In the social gospel of the Church, this kind of thinking is confronted face on and we are asked to examine our place and role in the economic activities in which we participate.

Frederic Beigbeder a French writer is quoted as saying that our society when it comes to economics has thrown aside common sense and morality and with humor shows the distortions.

"The poor to buy a pair of expensive sneakers will sell drugs and the rich will sell expensive sneakers to buy drugs from the poor." This French writer makes clear that we are nurturing a monster in economics that has no connection with what is important. Consequently the more developed we become in financial matters the more hard-hearted life becomes for many. This is the reason the social gospel recommends that we look carefully at what we buy and sell.

With the increase of wealth, we see also the increase of deprivation in the lives of many.The social gospel asks us to reflect on what we buy and sell.

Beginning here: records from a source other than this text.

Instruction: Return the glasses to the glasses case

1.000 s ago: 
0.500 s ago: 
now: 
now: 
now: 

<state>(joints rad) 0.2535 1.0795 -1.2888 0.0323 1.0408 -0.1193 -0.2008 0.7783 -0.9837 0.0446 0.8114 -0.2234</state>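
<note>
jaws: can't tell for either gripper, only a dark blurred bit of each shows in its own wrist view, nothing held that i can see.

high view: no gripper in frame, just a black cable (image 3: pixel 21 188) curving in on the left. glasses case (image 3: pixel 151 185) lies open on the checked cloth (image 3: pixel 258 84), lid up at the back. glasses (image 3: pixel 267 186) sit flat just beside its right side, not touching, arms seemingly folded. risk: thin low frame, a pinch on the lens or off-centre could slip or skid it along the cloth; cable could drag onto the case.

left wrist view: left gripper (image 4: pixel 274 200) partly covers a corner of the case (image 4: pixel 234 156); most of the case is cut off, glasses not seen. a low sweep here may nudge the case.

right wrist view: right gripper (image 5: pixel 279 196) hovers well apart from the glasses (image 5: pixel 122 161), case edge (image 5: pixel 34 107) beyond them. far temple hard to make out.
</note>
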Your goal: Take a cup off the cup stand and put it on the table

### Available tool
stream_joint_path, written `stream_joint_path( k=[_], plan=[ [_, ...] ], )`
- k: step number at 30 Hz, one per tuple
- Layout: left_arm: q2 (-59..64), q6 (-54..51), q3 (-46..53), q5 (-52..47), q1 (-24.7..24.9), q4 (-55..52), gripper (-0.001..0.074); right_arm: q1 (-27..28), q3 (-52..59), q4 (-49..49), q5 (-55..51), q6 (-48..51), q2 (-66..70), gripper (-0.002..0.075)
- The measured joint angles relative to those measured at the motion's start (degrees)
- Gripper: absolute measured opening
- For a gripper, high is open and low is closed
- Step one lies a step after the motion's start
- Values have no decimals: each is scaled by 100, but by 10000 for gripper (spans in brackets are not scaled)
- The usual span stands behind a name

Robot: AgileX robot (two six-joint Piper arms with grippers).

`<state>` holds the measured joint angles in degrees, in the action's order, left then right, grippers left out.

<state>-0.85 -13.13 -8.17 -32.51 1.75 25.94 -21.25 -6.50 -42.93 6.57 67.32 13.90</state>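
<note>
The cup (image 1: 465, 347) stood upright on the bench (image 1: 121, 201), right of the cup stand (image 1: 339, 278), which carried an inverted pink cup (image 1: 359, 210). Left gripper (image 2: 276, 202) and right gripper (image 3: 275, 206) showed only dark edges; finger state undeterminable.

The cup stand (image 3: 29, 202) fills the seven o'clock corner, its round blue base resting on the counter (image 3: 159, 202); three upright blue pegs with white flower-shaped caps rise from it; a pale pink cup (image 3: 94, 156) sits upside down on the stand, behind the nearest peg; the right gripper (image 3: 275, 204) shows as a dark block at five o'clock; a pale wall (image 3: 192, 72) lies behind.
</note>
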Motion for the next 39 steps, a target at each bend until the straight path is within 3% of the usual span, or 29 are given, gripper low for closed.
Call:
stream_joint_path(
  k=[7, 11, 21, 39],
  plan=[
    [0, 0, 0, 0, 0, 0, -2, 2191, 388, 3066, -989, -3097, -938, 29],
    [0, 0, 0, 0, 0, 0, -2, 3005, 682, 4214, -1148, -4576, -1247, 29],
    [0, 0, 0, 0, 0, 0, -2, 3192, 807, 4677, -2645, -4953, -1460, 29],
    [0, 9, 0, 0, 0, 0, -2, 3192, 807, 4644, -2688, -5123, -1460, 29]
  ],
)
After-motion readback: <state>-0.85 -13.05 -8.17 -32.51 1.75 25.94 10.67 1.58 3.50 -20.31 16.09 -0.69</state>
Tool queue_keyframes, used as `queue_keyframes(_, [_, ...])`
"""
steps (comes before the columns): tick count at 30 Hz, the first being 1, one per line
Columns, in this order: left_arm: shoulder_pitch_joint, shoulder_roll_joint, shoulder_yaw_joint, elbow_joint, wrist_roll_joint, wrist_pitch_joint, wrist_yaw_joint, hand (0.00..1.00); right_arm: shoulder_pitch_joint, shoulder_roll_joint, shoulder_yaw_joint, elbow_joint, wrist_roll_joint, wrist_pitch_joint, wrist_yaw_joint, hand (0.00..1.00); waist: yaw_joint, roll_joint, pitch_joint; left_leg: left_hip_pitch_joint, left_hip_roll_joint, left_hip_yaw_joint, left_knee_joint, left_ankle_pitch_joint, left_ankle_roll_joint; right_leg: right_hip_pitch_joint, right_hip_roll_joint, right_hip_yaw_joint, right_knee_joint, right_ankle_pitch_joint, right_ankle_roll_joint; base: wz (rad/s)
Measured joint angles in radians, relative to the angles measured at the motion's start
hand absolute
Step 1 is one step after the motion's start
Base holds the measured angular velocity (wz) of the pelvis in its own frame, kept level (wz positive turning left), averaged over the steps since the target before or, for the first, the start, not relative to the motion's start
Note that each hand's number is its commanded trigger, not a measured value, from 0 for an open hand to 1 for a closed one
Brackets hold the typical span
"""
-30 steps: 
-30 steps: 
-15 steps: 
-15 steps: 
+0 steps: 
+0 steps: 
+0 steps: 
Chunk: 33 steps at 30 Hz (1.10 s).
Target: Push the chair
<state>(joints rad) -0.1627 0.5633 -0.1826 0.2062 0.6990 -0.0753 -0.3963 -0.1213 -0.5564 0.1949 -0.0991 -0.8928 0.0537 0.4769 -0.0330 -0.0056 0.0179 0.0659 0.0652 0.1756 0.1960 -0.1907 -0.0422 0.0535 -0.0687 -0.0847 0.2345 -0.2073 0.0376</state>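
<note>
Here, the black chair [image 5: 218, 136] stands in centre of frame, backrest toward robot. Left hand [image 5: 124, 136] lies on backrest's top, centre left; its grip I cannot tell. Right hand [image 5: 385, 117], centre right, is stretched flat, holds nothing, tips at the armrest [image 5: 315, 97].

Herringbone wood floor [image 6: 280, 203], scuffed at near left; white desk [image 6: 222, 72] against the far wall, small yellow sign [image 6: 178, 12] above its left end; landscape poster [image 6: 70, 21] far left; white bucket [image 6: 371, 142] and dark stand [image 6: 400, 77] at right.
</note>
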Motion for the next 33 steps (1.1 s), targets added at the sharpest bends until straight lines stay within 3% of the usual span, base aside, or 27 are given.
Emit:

A moral element is involved and we need to see it. We are at the center of commerce.

The Pope in a message to the prime minister of England in 2013 stressed the ethics of truth. "This includes, first and foremost, respect for the truth of man, who is not simply an additional economic factor, or a disposable good, but is equipped with nature and dignity that cannot be reduced to simple economic calculus. Therefore concern for the fundamental material and spiritual welfare of every human person is the starting-point for every political and economic solution and the ultimate measure of its effectiveness and its ethical validity."

Many authorities speak with complicated theories and many fancy words.  What is important is that the economy is for the welfare and justice of all. The economy that is not for all people is stealing from the poor. Should we not be conscious of this when finances are used for vanity and exorbitant luxuries?